■ INSTRUCTIONS FOR THE TASK ■
Scanning the entries below, copy every line that contains the word "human".

■ RECORDS TO USE ■
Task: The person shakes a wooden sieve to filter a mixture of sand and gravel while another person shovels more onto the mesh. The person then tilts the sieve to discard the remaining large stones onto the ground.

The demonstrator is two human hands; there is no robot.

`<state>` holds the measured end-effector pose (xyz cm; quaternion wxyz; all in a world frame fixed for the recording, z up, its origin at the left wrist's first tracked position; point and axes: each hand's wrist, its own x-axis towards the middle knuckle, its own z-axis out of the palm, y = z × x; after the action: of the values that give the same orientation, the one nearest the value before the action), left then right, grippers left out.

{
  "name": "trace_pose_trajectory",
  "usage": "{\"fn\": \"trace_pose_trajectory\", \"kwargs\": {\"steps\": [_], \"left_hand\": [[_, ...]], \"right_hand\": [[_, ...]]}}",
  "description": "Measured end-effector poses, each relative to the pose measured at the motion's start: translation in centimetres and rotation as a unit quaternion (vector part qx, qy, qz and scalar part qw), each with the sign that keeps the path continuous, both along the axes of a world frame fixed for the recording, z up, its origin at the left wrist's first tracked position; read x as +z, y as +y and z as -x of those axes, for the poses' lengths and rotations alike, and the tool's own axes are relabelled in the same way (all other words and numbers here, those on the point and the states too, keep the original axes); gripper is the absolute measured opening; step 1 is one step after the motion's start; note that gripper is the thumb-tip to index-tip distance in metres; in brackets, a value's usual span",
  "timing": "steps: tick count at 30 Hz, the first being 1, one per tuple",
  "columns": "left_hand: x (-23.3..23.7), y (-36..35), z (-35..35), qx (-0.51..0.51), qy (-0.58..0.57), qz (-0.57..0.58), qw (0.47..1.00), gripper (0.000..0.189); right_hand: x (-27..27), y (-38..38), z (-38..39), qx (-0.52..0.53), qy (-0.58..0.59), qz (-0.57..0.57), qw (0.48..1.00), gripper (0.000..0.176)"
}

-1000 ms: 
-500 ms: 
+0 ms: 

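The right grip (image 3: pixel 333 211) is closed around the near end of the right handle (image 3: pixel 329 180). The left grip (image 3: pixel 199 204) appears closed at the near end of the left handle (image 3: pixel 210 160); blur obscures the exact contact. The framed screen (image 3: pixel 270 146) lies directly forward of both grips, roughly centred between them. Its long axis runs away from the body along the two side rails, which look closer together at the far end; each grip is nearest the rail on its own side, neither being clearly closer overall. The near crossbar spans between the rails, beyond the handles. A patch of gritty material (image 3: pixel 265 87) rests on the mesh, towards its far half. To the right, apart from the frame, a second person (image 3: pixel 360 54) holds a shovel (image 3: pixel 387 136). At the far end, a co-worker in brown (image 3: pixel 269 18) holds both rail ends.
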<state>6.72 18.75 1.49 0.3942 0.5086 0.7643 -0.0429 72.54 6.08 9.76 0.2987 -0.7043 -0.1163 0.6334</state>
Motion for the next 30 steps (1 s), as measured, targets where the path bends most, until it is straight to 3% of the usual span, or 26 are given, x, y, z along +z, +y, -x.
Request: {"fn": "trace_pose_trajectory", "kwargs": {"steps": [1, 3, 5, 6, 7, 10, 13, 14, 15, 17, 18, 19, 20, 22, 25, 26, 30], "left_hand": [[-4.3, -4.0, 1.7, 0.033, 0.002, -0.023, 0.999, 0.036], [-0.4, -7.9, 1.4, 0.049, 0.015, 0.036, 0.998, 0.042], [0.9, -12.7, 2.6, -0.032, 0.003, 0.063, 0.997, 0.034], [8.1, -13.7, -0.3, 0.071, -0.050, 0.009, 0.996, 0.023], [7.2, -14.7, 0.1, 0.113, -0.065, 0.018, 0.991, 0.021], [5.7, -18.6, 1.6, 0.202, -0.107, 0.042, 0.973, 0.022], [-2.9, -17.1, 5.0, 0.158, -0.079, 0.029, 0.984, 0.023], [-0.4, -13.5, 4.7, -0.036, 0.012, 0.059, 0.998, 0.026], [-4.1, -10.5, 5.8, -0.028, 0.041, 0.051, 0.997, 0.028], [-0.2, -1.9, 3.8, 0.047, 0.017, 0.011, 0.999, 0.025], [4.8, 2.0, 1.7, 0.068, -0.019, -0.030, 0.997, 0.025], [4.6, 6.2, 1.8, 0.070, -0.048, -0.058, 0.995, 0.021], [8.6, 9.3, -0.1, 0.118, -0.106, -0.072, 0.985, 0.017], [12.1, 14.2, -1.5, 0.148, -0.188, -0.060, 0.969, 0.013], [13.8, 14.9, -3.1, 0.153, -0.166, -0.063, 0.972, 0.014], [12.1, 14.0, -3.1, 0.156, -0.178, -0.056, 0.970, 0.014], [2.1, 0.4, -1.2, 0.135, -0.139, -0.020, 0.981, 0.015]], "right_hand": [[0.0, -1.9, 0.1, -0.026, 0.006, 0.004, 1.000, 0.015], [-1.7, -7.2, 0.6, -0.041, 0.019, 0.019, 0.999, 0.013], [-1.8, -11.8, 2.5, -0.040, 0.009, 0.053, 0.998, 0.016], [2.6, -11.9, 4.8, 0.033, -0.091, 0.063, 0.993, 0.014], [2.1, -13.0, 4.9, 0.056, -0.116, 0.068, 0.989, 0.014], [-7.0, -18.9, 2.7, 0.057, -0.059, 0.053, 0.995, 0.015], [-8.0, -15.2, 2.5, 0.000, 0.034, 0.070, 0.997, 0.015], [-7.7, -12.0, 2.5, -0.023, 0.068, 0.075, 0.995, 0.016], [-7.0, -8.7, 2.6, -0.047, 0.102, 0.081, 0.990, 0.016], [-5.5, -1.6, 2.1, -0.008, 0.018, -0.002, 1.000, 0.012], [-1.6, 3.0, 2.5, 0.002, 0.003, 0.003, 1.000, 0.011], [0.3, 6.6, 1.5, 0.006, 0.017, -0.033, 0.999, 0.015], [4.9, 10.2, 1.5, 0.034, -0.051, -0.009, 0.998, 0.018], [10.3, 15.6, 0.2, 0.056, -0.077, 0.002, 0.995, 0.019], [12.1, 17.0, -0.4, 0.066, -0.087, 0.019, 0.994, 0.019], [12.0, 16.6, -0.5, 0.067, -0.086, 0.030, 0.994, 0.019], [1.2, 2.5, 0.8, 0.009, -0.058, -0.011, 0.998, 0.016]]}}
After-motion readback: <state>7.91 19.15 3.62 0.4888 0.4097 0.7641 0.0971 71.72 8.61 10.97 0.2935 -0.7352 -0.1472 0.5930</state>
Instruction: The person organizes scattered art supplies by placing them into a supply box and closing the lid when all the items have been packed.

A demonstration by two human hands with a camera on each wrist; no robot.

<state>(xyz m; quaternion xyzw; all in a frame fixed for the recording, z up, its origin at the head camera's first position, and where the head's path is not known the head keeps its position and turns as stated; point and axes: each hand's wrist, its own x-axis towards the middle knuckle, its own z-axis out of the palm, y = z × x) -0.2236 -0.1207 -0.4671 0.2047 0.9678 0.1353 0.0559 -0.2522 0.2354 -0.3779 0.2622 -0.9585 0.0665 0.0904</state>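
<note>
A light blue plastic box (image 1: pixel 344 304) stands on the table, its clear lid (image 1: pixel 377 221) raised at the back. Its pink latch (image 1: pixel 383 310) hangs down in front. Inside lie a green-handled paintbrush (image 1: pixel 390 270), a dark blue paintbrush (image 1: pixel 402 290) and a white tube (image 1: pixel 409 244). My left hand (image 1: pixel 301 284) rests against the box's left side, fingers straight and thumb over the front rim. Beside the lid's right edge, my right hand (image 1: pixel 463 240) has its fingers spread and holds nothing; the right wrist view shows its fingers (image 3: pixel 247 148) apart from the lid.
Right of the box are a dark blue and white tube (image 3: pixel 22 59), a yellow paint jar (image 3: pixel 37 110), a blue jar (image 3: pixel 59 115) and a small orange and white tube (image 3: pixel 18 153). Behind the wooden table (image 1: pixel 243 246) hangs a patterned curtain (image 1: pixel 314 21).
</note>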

■ TASK ANSWER ■
The demonstrator is two human hands; there is no robot.
A demonstration by two human hands with a camera on each wrist; no robot.

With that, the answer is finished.